When i got to middle school, my momma told me that the boys were never going to look at me if I didn't wear earrings everyday and iron my clothes. Her "advice" (and i use that word extremely loosely) was reducing my worth down to wearing CZ studs and clothes that held no wrinkle. You cannot imagine the amount of times I've dressed a certain way (that was MAD uncomfortable to me) for the sake of being noticed.

Im not saying walk around in wrinkled clothes to prove some radical statement. Im saying wear your clothes, ironed or not, because you like them ironed, not ironed, or like your mom, you really couldn't give a damn how your clothes looked, because there are MUCH more important things to worry about. (at the time of the "ironing" accident, I was more worried about the release of Harry Potter and the Goblet of Fire, and my sickle cell genetics project for 6th grade science.)

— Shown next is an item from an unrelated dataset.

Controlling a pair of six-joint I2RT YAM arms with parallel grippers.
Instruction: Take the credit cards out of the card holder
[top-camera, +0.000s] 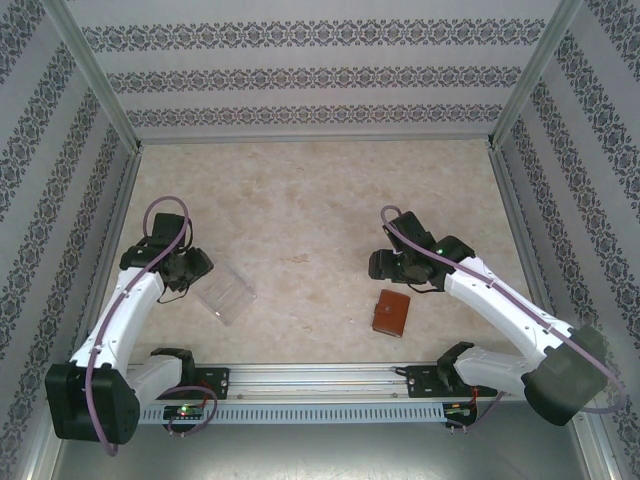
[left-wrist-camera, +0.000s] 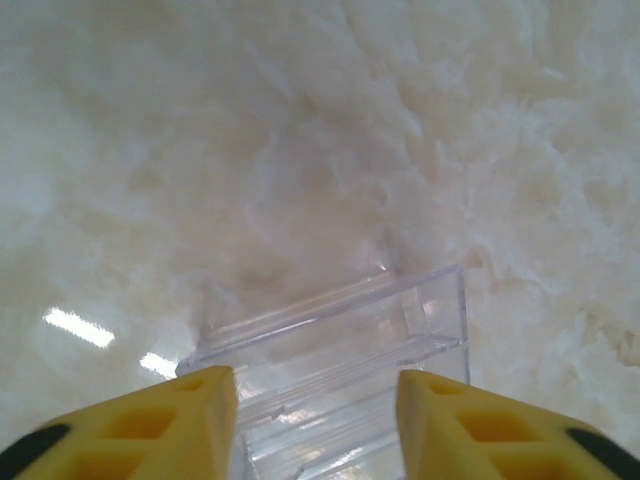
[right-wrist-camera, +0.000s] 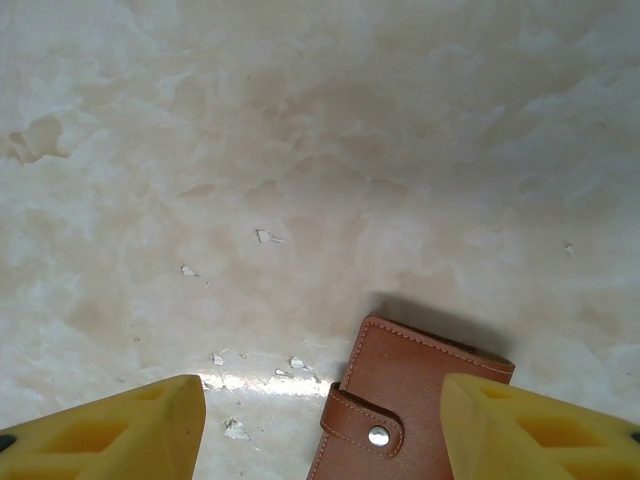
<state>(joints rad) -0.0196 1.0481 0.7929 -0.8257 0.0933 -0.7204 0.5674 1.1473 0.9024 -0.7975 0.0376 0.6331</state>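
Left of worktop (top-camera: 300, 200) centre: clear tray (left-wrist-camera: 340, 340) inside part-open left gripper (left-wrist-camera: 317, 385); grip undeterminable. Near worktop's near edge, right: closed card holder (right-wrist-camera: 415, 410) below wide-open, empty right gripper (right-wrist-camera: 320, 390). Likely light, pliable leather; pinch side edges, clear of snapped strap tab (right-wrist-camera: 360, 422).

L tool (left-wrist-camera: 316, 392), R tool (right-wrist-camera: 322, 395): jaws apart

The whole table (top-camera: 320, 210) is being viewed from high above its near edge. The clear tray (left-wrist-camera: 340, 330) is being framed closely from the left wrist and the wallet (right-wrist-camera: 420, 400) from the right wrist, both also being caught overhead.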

Or maybe you don't share the same issues I have. Maybe you turn heads everywhere you go. Maybe every guy at school talks about how fine you are. Although I have zero experience in this area (you might want to talk to your aunt jas about this), I'll try to help. You may be wondering if the guys can see anything past your looks. If all you have to offer is your body and physical, then maybe the mental and emotional isn't important to develop. This isn't true. Your physical can change, and even if it doesn't, what makes a person TRULY attractive is what they hold in their mind, their heart and their character.

When you are looking for someone, make sure they LOVE you. Not because you fit in what they think is an ideal woman or relationship, not because you are fine, or you have "good hair" or "pretty eyes", but because you are YOU. Find someone that smiles at the way you laugh, even if it sounds silly (that last part is referring to me). Someone whom you inspire, and who inspires you. Someone who can help you change for the better without losing yourself in the process. Someone who shares your passions. Someone who can open you up to better and new things. That is what makes a great mate. Love is not a conditional thing. "I'll only love you if you stay skinny, if you keep your hair like this...if you do this for me". That is not love. At best that is infatuation. And infatuation is dangerous.

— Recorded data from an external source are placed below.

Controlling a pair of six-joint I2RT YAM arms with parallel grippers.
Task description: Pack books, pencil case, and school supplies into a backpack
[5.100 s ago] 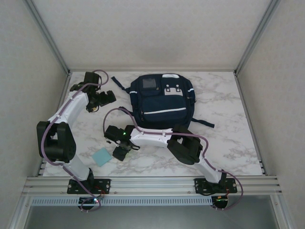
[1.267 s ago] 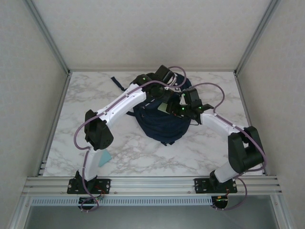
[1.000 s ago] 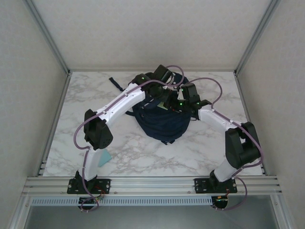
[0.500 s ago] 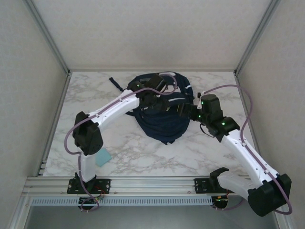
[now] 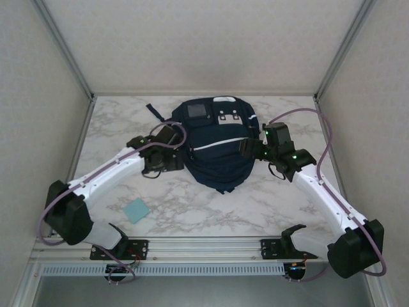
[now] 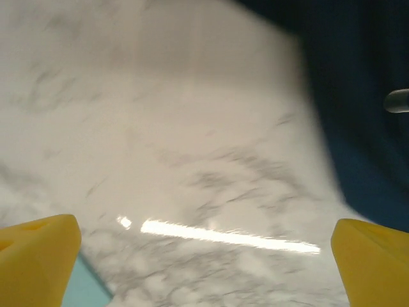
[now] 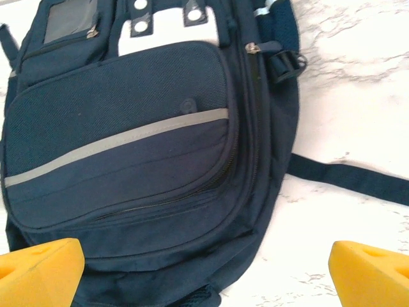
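Both arms have drawn back off the navy backpack [image 5: 217, 150] at upper centre, left gripper [image 6: 204, 265] and right gripper [image 7: 204, 265] spread wide and empty, so the pale blue pad [image 5: 136, 210] at lower left probably goes in next.

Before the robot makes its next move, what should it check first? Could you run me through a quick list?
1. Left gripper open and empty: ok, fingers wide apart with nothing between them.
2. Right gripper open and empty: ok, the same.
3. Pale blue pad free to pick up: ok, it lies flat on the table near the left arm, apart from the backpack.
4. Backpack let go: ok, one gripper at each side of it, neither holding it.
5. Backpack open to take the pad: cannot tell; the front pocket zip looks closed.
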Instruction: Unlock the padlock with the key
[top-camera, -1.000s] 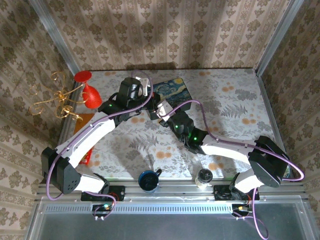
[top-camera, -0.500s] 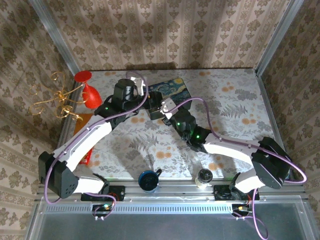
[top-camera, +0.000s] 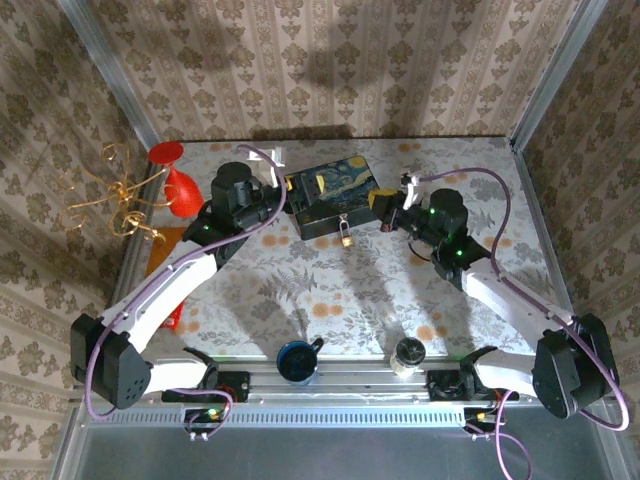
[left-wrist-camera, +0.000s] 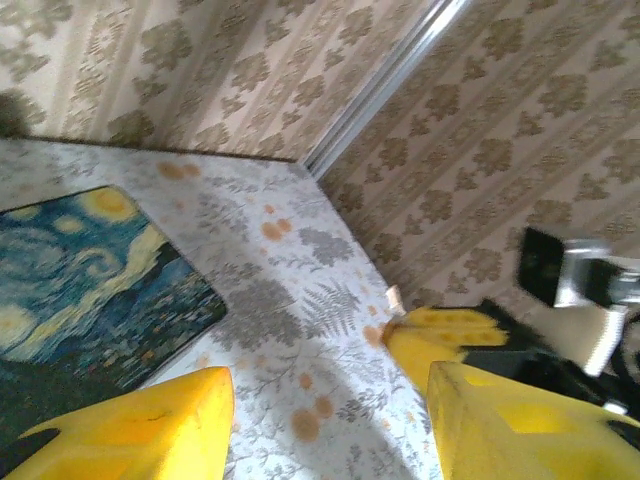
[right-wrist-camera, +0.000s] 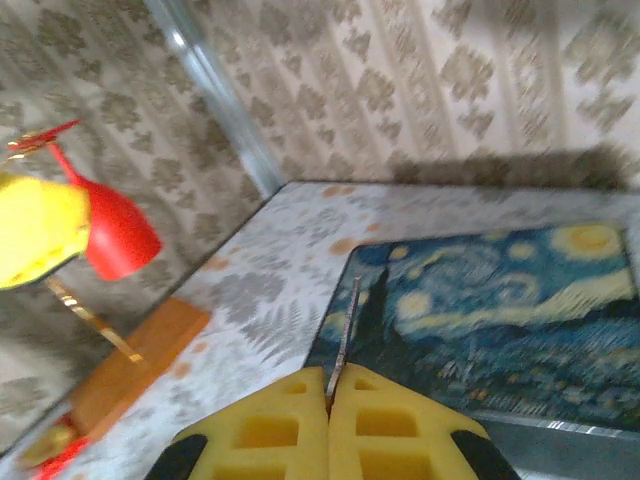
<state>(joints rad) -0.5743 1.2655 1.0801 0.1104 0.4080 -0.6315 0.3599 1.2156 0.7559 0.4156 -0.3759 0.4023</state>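
Top external: small brass padlock (top-camera: 345, 238) is hanging off the near face of the dark blue painted box (top-camera: 335, 185), far-middle of table. Right gripper (right-wrist-camera: 328, 385) is pinching a thin silvery key (right-wrist-camera: 343, 335), well apart from the lock. Left gripper (left-wrist-camera: 330, 400) is gaping, empty. Likely next: lining the key up with the keyhole.

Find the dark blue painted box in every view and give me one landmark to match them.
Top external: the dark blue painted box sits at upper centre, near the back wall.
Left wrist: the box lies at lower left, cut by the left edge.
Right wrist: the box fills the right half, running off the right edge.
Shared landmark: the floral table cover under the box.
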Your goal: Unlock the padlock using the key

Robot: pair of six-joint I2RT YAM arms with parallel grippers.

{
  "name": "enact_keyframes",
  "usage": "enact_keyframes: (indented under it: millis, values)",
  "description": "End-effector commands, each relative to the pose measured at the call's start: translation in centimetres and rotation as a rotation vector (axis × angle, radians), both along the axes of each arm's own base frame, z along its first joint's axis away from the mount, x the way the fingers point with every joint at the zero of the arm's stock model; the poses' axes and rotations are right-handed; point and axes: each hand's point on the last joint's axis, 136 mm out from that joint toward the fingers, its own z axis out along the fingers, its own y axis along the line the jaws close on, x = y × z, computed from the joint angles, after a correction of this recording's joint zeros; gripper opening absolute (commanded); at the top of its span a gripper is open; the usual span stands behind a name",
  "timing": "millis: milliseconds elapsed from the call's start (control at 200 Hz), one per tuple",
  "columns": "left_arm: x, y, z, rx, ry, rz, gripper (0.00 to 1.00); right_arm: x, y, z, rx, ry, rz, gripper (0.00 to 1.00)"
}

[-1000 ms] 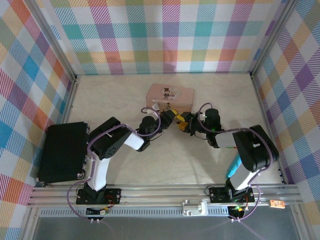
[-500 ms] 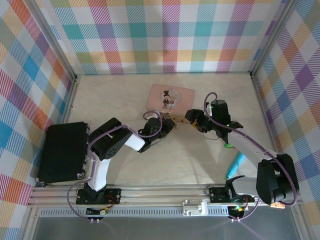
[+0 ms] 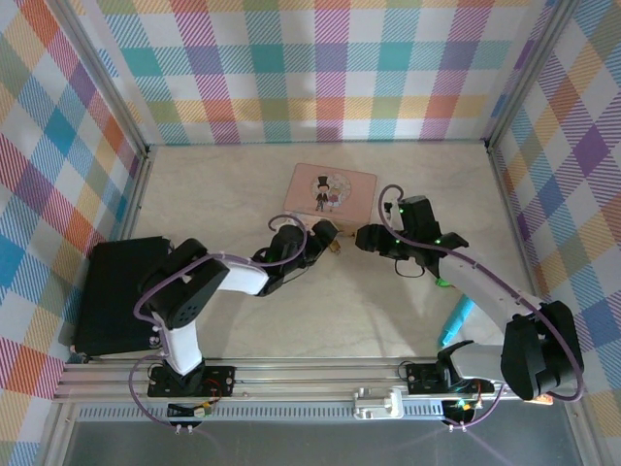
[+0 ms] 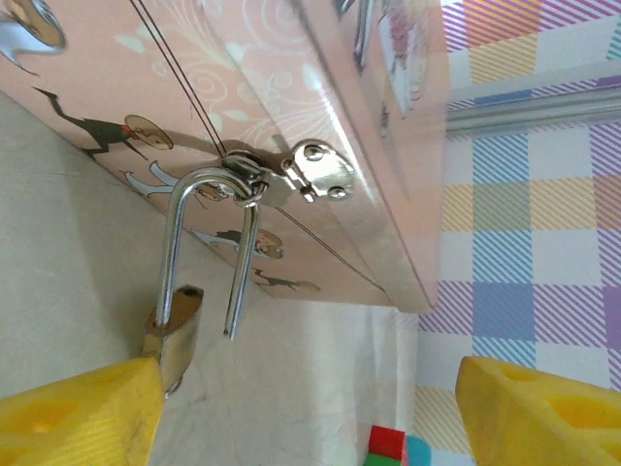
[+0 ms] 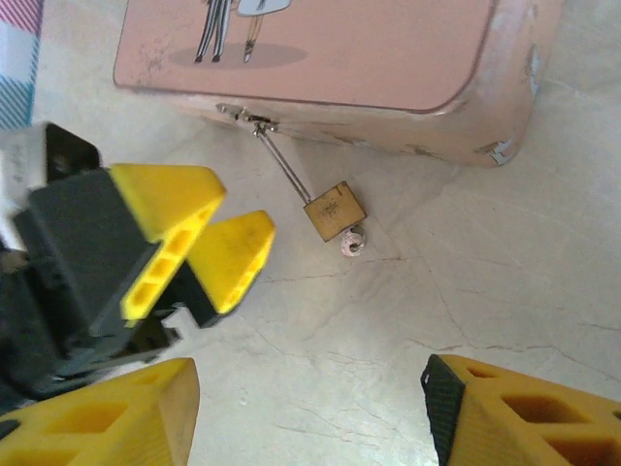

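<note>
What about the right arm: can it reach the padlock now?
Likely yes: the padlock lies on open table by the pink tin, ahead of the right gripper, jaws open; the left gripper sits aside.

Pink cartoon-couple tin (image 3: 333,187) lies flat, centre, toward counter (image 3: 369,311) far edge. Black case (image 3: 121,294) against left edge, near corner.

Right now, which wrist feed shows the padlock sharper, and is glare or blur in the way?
Right wrist: the padlock is sharp and evenly lit. Left wrist: its shackle glints but reads crisp; a blurred yellow fingertip covers part of the body.
</note>
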Motion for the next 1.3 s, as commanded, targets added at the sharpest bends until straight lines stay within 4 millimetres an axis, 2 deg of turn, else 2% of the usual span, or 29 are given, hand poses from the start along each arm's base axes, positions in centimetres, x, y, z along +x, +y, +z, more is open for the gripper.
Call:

Hopefully you will see love everyday in the examples of me and your dad (whoever he might be, because let me tell you...i don't know the answer to that one yet), and how I love you.

So while you are reading this, you might be more than shocked to find out that I once thought like you did, went through the same struggles you did. I made it through, and you will too. As you grow, you will build a tight knit support system of friends, cousins, etc., but your parents have to be that first foundation.

I hope you will find this, and the other letters helpful.